Småland Runic Inscription 39 or Sm 39 is the Rundata catalog listing for a Viking Age memorial runestone that is located in Ryssby, Kronoberg County, Sweden, in the historic province of Småland.

==Description==
The inscription on this gneiss runestone, which is 2.2 meters in height, consists of runic text inscribed in the younger futhark in three text bands, the first band, marked as "A" in the transliteration of the runes, along the side of the stone, and two band marked as "B" with one forming an arch over a cross and the second directly below the cross. The text is damaged at the end of the first line of text band "B", but the words have been interpolated based upon similar inscriptions. The inscription was first noted in 1844 by vicar A. R. Lindroth when the materials from a medieval church was being used in the construction of a new church. Before the historic significance of runestones was understood, they were often reused in the construction of roads, bridges, and buildings such as churches. Lindroth noted the location in the wall of the new church where the stone was being placed. On October 14, 1964, the Swedish National Heritage Board supervised the removal of the stone from the church wall and raised it on the church grounds.

The runic text states that the stone was raised by Gunni as a memorial for his son Soni. Soni is described using Old Norse phrases as being mildan orða or "gentle in speech" and mataʀ goða or "free with food." This description is consistent with generosity with food and feasting being renowned in Viking Age Scandinavia. Several other runestones also note persons who are generous with food, including inscriptions Sm 44 in Ivla, Sö 130 in Hagstugan, U 703 in Väppeby, and U 805 in Fröslunda, where men are described using a form of matar góðan or "free with food," U 739 in Gådi and DR 291 in Sövestad, which describe men using a form of mildr mataʀ or "generous with food," and Sm 37 in Rörbro which uses yndr mataʀ or "liberal with food."

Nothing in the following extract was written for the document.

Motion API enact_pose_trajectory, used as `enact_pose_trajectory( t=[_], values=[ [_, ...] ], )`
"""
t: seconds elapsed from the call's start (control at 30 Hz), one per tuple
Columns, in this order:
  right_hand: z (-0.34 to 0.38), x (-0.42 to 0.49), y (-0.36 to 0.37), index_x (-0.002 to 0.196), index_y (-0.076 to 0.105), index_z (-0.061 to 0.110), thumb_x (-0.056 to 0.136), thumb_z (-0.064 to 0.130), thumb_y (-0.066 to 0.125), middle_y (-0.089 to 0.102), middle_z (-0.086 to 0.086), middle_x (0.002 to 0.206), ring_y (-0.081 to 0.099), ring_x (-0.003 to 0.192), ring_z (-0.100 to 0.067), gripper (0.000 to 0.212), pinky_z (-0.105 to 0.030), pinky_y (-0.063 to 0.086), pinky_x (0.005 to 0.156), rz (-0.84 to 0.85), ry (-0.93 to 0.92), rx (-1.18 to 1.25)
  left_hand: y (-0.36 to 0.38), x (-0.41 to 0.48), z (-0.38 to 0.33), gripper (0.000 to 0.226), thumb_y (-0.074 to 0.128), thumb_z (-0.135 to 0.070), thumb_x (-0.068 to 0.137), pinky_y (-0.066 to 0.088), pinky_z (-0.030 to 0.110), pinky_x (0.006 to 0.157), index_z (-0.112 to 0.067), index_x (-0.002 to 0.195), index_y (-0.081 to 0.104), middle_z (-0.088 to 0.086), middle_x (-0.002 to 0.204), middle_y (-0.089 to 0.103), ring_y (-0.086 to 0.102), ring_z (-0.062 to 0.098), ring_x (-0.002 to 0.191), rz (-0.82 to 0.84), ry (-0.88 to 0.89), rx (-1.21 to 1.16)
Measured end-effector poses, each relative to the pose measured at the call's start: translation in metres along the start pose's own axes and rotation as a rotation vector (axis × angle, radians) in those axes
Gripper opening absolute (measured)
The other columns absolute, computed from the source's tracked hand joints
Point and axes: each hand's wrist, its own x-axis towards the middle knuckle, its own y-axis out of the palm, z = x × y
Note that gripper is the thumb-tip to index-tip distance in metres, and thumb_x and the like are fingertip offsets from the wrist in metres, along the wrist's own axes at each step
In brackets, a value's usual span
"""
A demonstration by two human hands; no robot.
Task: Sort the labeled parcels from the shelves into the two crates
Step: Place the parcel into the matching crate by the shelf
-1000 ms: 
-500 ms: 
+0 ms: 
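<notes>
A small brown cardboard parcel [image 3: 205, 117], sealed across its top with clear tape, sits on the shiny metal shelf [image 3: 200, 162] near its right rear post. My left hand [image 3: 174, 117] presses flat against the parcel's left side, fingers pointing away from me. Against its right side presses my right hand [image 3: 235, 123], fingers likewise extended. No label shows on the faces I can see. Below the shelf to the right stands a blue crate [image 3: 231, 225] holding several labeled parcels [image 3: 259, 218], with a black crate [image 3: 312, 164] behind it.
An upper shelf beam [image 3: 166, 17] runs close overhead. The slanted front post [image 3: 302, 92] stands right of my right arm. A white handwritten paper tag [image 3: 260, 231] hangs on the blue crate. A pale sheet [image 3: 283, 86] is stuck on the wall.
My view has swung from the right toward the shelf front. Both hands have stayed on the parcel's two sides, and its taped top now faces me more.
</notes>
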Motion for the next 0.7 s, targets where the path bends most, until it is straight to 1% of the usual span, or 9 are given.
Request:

Based upon stylistic analysis, the runologist Sven B. F. Jannson has suggested that the unnamed runemaster who carved Sm 39 also carved inscriptions Sm 5 in Transjö and Sm 44 in Ivla. For example, the rune forms for both Sm 39 and Sm 5 are somewhat unusual as the m-runes are dotted () and the k-runes have a stroke to the left instead of to the right, and the runic text on both stones uses two dots (:) as a word separator punctuation mark.

This runestone is known locally as the Ryssbystenen.

==Inscription==

===Transliteration of the runes into Latin characters===
A: : kuni : sati : stin : þana : iftiʀ :
B: suna : faþr : sin : milan : u... ... mataʀ kuþa... :

===Transcription into Old Norse===
A: Gunni satti stæin þenna æftiʀ
B: Suna, faður sinn, mildan o[rða ok] mataʀ goða[n].

===Translation in English===
A: Gunni placed this stone in memory of
B: Soni, his father, gentle in speech and free with food.